In the material below, which lines hold the word "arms"? Pick each one out.
Content starts
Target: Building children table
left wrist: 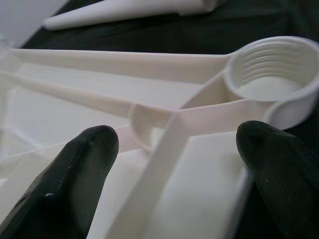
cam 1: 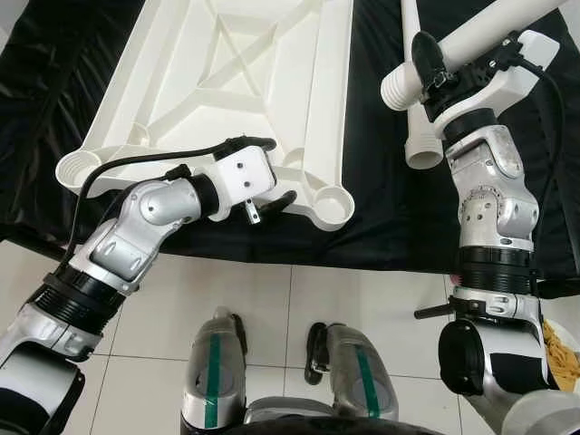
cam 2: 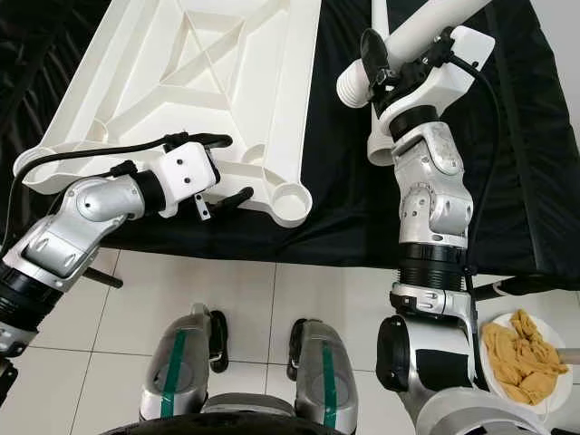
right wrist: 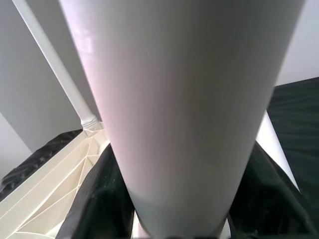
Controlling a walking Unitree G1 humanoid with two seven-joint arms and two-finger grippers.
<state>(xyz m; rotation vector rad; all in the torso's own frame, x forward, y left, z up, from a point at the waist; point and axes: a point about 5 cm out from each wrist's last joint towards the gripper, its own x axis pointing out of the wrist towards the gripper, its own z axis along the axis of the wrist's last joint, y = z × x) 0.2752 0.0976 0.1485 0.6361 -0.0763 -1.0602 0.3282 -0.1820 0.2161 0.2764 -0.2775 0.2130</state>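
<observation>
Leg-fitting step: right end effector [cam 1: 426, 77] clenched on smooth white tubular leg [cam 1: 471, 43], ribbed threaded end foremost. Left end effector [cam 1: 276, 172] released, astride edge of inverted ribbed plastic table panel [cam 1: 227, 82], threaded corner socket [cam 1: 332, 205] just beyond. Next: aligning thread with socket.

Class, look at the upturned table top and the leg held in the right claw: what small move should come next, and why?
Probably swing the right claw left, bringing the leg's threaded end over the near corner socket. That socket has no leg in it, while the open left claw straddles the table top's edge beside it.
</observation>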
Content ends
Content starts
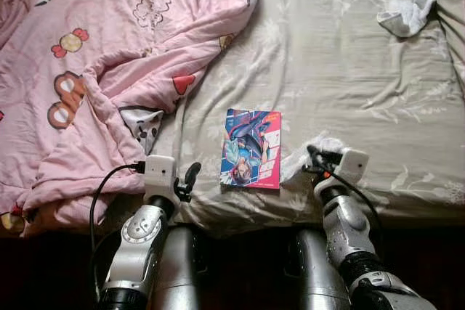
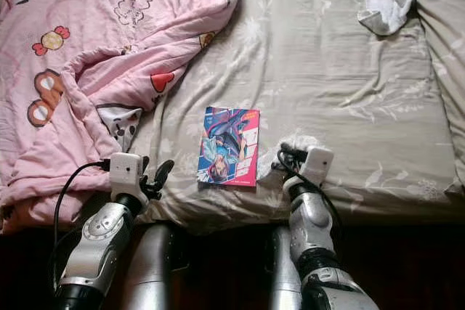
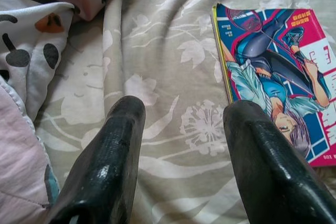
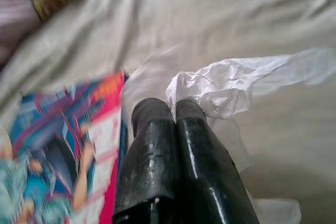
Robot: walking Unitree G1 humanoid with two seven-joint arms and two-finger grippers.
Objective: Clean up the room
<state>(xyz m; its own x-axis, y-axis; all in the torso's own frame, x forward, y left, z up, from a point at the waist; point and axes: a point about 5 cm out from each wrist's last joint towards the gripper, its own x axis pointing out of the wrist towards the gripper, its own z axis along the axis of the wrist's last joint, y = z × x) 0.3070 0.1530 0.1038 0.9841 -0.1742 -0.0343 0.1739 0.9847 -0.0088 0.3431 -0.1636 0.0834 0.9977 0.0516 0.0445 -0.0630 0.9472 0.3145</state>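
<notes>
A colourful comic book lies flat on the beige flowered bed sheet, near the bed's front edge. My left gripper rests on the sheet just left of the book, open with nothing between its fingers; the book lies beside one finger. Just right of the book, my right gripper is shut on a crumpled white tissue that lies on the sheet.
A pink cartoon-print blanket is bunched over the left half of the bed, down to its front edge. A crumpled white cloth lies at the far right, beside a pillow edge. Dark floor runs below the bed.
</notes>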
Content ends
=== EXERCISE SOLUTION ===
Controlling a walking Unitree G1 humanoid with two seven-joint arms and two-finger grippers.
Robot: walking Unitree G1 humanoid with two seven-joint arms and two-finger grippers.

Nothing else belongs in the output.